THE SUN HAD gone down as they drove along Oxford Street in Paddington and pulled up by a small open space. ‘Green Park’ the sign said, but the grass was scorched brown, and the only green was a pavilion in the middle of the park. A man with Aboriginal blood in his veins lay on the grass between the trees. His clothes were in tatters and he was so dirty that he was more grey than black. On seeing Andrew, he raised his hand in a kind of greeting, but Andrew ignored him.

The Albury was so full they had to squeeze their way inside the glass doors. Harry stood still for a few seconds taking in the scene before him. The clientele was a motley collection, mostly young men: rockers in faded denim, suit-clad yuppies with slicked hair, arty types with goatees and champagne, blond and good-looking surfers with bleached smiles, and bikers – or bikies as Andrew called them – in black leathers. At the centre of the room, in the very bar itself, the show was in full swing with long-legged, semi-naked women wearing purple, plunging tops. They were cavorting about and miming with wide, red-painted mouths to Gloria Gaynor’s ‘I Will Survive’. The girls took turns so that those who were not performing served the customers with winks and outrageous flirting.

Harry elbowed his way to the bar and ordered.

‘Coming up right away, blondie,’ said the barmaid in the Roman helmet with a deep voice and a mischievous smile.

‘Tell me, are you and I the only straight guys in this town?’ Harry asked, returning with a beer and a glass of juice.

‘After San Francisco Sydney has the biggest gay population in the world,’ Andrew said. ‘The Australian outback is not exactly known for its tolerance of sexual diversity, so it’s not surprising that all the queer farmer boys in Australia want to come to Sydney.

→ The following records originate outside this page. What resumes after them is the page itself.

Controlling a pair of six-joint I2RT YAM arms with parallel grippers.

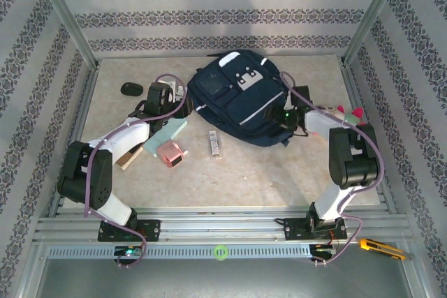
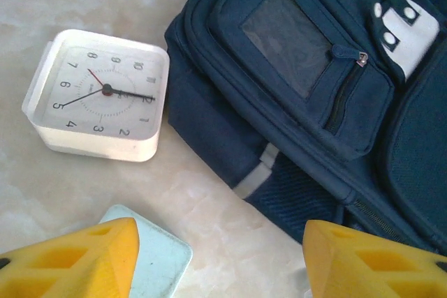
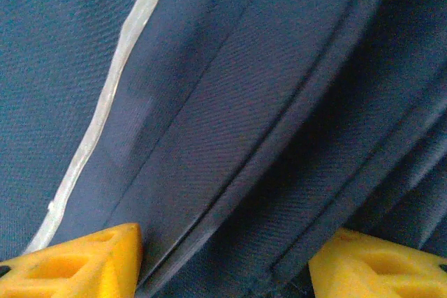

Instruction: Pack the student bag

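Clearly, the student bag (image 1: 237,99) lies at the far middle of the table (image 1: 265,172), front side up, with its pale buckle patch toward the back wall. In the left wrist view its front pocket with a mesh window and a zipper is turned up. The right gripper (image 1: 283,114) is at the bag's near right edge. In the right wrist view its yellow fingers (image 3: 77,259) stand apart and the navy fabric with its folds and a pale trim stripe lies between them; I cannot tell if they pinch it. The left gripper (image 2: 220,232) is just beside the bag's left edge, its fingers apart with nothing between them. Under it I see the bare table and the corner of a mint box (image 2: 157,263). A white square clock (image 2: 105,95) lies face up near the bag's left side, apart from it. Nearer to the arms are a pink object (image 1: 170,153) and a small grey stick-like item (image 1: 214,144). A black oval thing (image 1: 130,88) lies at the far left. A pink and white plush toy (image 1: 347,113) lies behind the right arm, and a yellow cutter knife (image 1: 380,246) rests on the front rail.
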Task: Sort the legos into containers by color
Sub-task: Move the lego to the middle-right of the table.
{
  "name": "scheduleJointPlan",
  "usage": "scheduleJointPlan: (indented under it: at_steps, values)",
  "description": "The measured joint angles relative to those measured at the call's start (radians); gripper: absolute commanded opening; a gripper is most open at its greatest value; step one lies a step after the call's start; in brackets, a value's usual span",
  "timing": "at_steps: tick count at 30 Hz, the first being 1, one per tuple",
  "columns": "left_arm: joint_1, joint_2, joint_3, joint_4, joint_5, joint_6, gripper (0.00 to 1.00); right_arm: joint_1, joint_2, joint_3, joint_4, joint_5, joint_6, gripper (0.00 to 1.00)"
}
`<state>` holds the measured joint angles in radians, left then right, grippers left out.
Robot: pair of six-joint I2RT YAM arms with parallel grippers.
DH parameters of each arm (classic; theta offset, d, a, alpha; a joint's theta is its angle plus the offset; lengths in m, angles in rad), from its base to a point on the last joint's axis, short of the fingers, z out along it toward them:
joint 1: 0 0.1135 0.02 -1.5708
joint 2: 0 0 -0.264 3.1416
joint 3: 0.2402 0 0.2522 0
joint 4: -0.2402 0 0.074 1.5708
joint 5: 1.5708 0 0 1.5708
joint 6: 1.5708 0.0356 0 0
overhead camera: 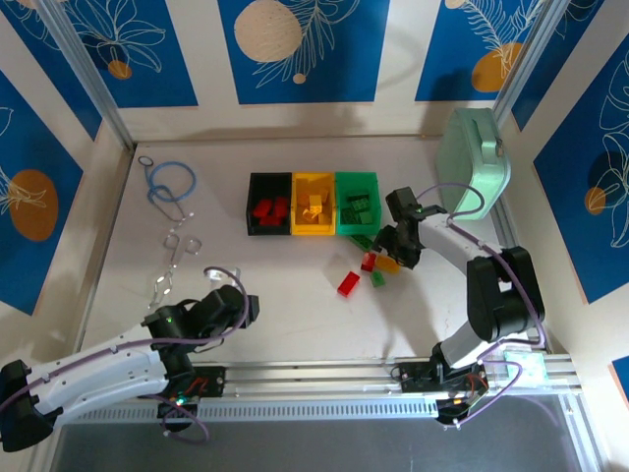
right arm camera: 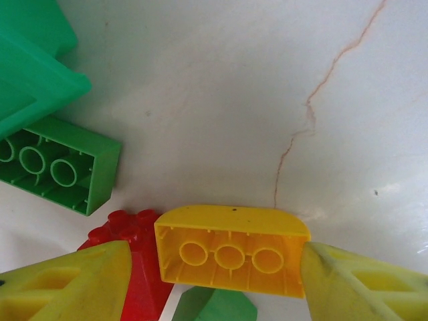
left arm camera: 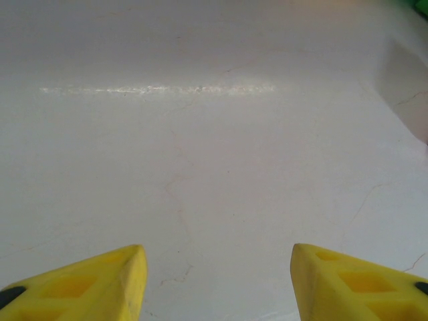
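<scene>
1. My right gripper (right arm camera: 215,257) is low among the loose legos (overhead camera: 348,283) just in front of the green bin (overhead camera: 358,176), jaws part-open with a yellow brick (right arm camera: 231,241) between them
2. That brick lies on its side, hollow underside towards my wrist camera, long axis running finger to finger; one finger meets its end, the other stands just short, with a red brick (right arm camera: 134,227) crowding that gap
3. Closing now would, I judge, pinch it endwise and might catch the red one
4. The yellow bin (overhead camera: 314,177) sits just beside the green one, so this arm is nearer; my left gripper (left arm camera: 217,267) hangs wide and empty over bare table (left arm camera: 200,134), well apart
</scene>
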<state>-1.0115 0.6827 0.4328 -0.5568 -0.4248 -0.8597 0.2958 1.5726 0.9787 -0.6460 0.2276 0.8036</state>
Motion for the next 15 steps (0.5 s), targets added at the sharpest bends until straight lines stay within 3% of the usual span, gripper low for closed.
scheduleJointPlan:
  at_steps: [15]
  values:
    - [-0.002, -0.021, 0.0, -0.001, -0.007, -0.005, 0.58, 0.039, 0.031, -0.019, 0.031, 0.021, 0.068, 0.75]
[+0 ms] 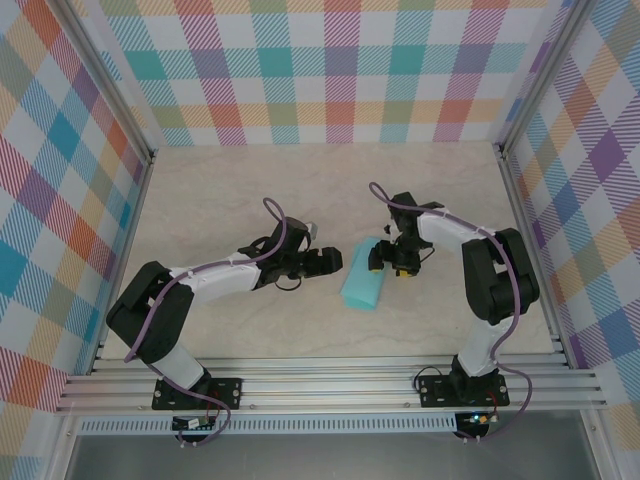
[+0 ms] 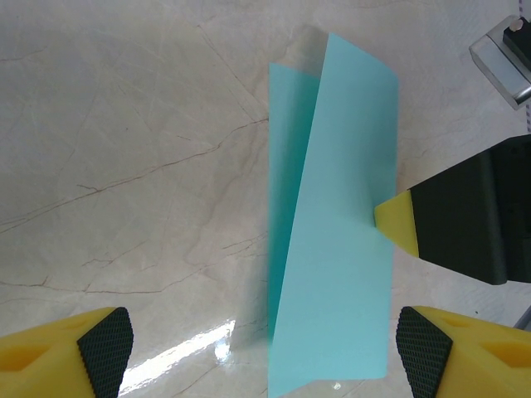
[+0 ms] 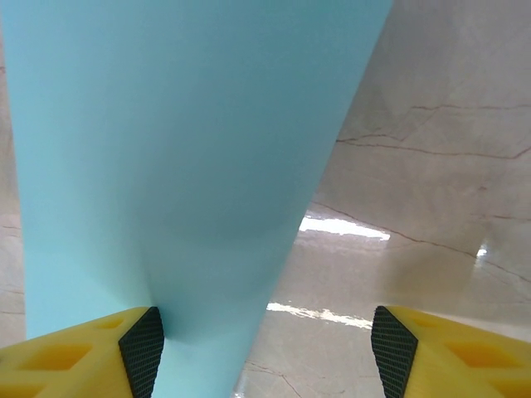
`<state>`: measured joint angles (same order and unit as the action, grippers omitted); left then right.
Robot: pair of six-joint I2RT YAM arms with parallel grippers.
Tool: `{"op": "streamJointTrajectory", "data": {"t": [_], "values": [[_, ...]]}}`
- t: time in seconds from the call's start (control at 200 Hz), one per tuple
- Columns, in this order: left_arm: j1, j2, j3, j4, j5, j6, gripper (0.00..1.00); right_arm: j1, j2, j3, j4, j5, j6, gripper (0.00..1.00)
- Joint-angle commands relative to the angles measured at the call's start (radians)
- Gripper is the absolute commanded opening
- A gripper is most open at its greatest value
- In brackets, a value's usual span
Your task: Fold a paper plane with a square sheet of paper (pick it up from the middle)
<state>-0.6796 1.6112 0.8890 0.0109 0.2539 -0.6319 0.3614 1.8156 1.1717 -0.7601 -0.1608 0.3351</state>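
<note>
On the counter point(image 1: 250, 190), midway between the two arms: the sheet of paper point(image 1: 362, 277), doubled over into a long narrow strip but not pressed flat. Two layers out of line from the left wrist, the lower one showing along the left side of the upper flap, the flap seemingly lifted. Long axis near-to-far across the counter, tilted a little, so crosswise to the reach of both arms. Left fingers point(image 2: 104, 340) spread wide, nothing between the pads, aimed at the strip's left long side from just beside it, not touching; strip centred in the gap ahead of them. Right fingers point(image 2: 397, 222) on the opposite long side, likewise spread and pinching nothing, with one yellow tip touching the upper flap's edge about halfway along. From the right wrist, flap rising up and over that same finger, the other finger clear over bare counter. Nearer of the two, then: the right, in contact; the left just short. By the look of it, somewhere around flattening this fold or starting the next crease, far from a finished dart. Next move probably hinging on the flap's free edge: pressing down across the strip from the right, steadying from the left. Risk: thin paper sliding on the glossy surface, or springing open instead of creasing.
</note>
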Motion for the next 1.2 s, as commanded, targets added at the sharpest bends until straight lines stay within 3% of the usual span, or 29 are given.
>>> {"op": "streamJointTrajectory", "data": {"t": [0.0,1.195], "values": [[-0.011,0.013,0.024,0.020,0.018,0.008,0.86,0.017,0.018,0.032,-0.050,0.037,0.000,0.70],[-0.010,0.016,0.015,0.024,0.021,0.008,0.85,0.063,0.095,0.106,-0.109,0.052,-0.082,0.71]]}}
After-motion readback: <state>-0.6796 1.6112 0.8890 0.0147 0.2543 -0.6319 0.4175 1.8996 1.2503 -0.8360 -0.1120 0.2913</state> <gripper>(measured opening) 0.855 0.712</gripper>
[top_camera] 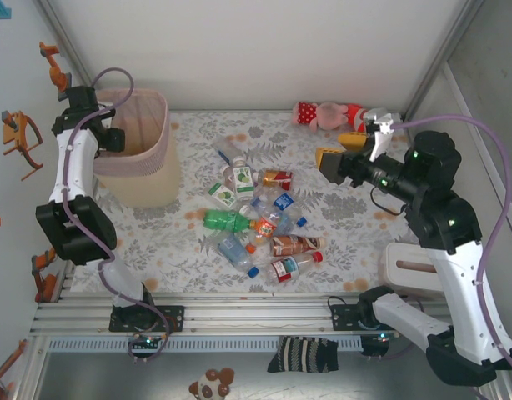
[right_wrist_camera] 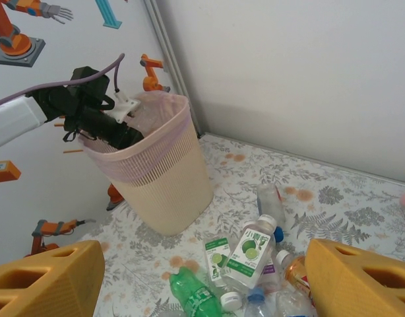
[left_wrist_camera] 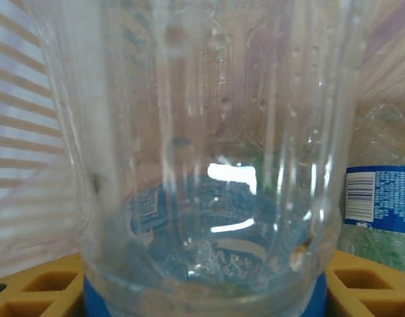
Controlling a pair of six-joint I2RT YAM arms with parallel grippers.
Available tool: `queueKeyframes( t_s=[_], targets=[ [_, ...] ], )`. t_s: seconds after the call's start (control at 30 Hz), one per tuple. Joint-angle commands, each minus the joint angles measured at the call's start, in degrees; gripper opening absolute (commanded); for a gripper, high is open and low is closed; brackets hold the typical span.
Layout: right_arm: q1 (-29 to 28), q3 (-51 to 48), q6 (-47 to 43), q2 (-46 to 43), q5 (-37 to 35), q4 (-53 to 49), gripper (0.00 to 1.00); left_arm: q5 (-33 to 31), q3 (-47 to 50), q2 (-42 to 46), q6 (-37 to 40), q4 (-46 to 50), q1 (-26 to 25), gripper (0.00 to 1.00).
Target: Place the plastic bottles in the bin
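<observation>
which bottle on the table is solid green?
The green bottle, lying on its side on the left of the group. Its whole body is tinted green; the others are clear or brown, with green only on labels.

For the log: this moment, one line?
left tool: holds clear bottle in bin | right tool: open, empty | other bottles on table

Left arm (top_camera: 72, 179) is folded up along the left side, elbow low and near, wrist reaching to the far left. The left gripper (top_camera: 112, 138) tips downward, jaws clamped on a clear bottle (left_wrist_camera: 209, 165). Right arm (top_camera: 446, 221) comes up from the near right and bends inward, right gripper (top_camera: 331, 163) pointing left and hanging mid-air, yellow jaws spread wide.
</observation>
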State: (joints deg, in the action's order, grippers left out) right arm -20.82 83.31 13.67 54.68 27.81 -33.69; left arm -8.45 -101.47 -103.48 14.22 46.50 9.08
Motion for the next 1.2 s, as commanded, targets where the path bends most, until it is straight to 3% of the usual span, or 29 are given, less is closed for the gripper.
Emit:
queueKeyframes(
  t_s=[0.0, 0.43, 0.73, 1.17],
  targets=[
    [-0.17, 1.15, 0.48, -0.06, 0.93, 1.37, 0.78, 1.55, -0.21, -2.74, 0.12, 2.01, 0.45, 0.61],
    [-0.17, 0.28, 0.89, -1.41, 0.22, 1.0, 0.78, 4.94, -2.07, -3.89, -1.29, 4.78, 0.41, 0.73],
    [-0.12, -0.45, 1.67, -1.96, -0.03, 0.94, 0.78, 7.31, -2.33, -2.41, -2.25, 4.82, 0.32, 0.74],
    [-0.15, -1.59, 0.99, -2.91, -3.51, -3.38, 0.77, 20.48, -4.99, 4.05, -8.2, 3.07, 0.32, 0.73]
  ],
)
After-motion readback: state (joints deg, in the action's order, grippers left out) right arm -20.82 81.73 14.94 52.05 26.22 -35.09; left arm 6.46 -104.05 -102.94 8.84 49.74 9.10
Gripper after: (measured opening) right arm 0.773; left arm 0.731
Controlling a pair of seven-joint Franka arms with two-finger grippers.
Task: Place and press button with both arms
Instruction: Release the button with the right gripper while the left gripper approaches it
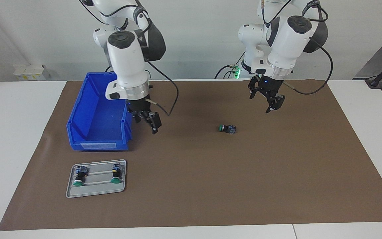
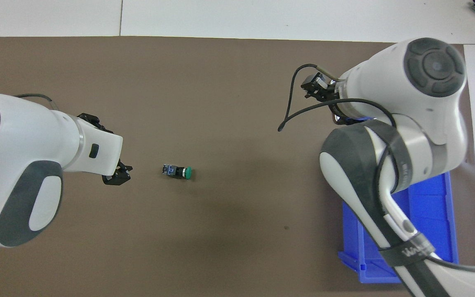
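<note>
Two spare buttons [image 1: 97, 175] rest in a tray [image 1: 95, 189]. At the left claw's [image 1: 266, 99] seven o'clock lies the button [image 1: 227, 128]: light, rigid, likely rollable, best pinched across its black body. Both claws, right claw [image 1: 148, 121] included, hang open, empty.

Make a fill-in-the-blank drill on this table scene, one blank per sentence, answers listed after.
1. The grey metal tray holds ___ green-capped buttons.
2. The loose button on the brown mat lies on its ___, not upright.
3. The bin beside the right gripper is coloured ___.
4. The left gripper holds ___.

Missing words: two; side; blue; nothing
</note>
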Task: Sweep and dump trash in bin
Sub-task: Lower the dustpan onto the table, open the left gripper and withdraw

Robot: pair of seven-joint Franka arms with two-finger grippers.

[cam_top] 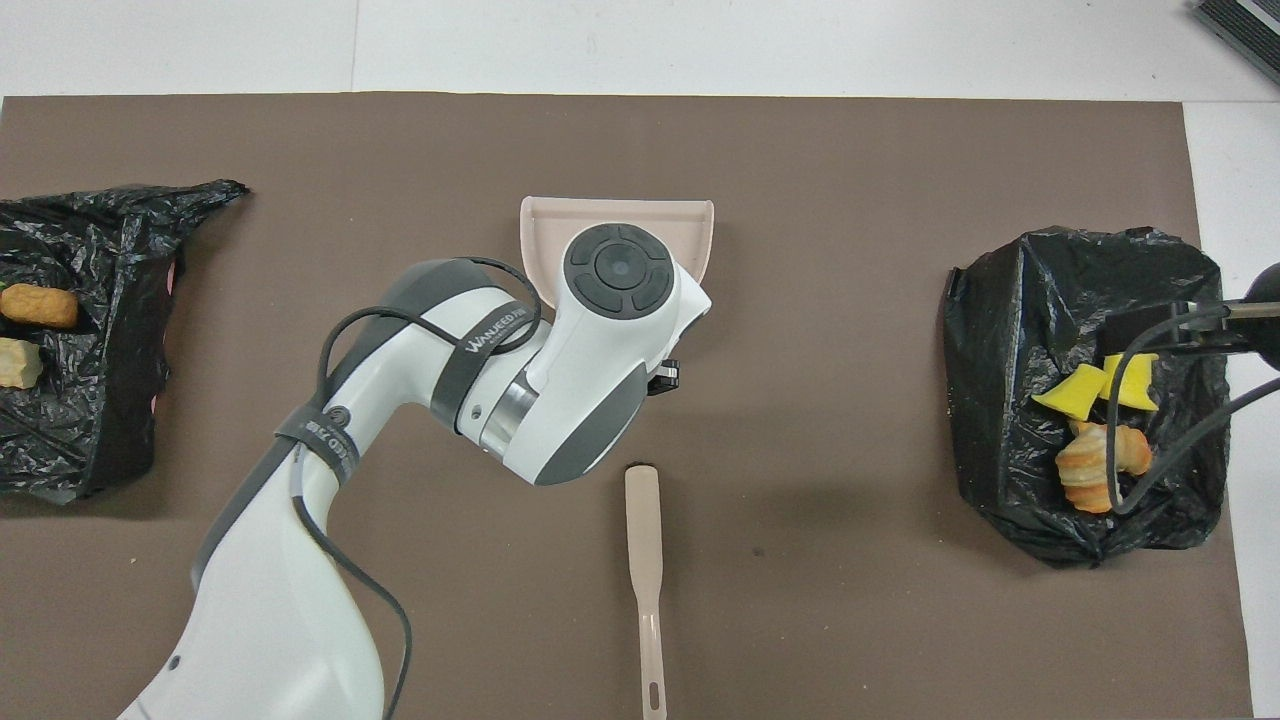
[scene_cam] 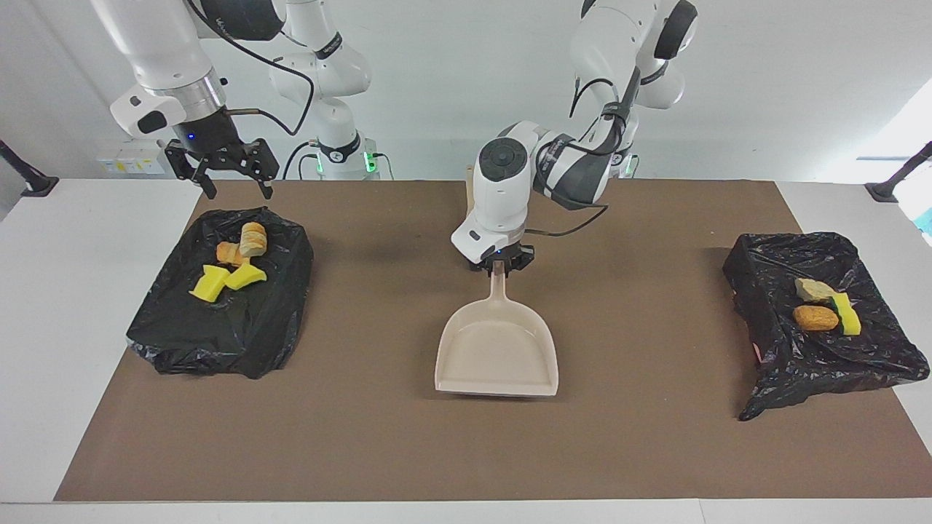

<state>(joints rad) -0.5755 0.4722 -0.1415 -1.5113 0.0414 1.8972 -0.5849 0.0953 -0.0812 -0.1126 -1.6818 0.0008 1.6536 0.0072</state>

Not just from Australia, by the way, there are gay people from all over the world pouring into town every day.’

They went to another bar at the back of the room where Andrew called a girl behind the counter. She was standing with her back to them and had the reddest hair Harry had ever seen. It hung down to the rear pocket of her tight blue jeans, but was unable to conceal the willowy back and pleasingly rounded hips. She turned and a row of pearly-white teeth smiled from a slim, radiant face with two azure eyes and innumerable freckles. What a waste, if this isn’t a woman, Harry thought.

‘Remember me?’ Andrew shouted above the noise of seventies disco music. ‘I was here asking about Inger. Can we have a word?’

The redhead became serious. She nodded, passed on a message to one of the other girls and led the way to a little smoking room behind the kitchen.

‘Any news?’ she asked, and Harry needed no more to be able to determine with some certainty that she spoke better Swedish than English.

‘I met an old man once,’ Harry said in Norwegian. She glanced at him in surprise. ‘He was the captain of a boat on the Amazon River. Three words from him in Portuguese and I knew he was Swedish. He had lived there for thirty years. And I can’t speak a word of Portuguese.’

At first the redhead looked perplexed, but then she laughed. A trill of cheery laughter that reminded Harry of some rare forest bird.

‘Is it really so obvious?’ she said in Swedish. She had a deep, calm voice and softly rolled rrrs.

‘Intonation,’ Harry said. ‘You never completely get rid of intonation.’

‘Do you know each other?’ Andrew scrutinised them sceptically.

Harry looked at the redhead.

‘Nope,’ she answered.

And isn’t that a pity, Harry thought to himself.

The redhead’s name was Birgitta Enquist. She had been in Australia for four years and working at the Albury for one.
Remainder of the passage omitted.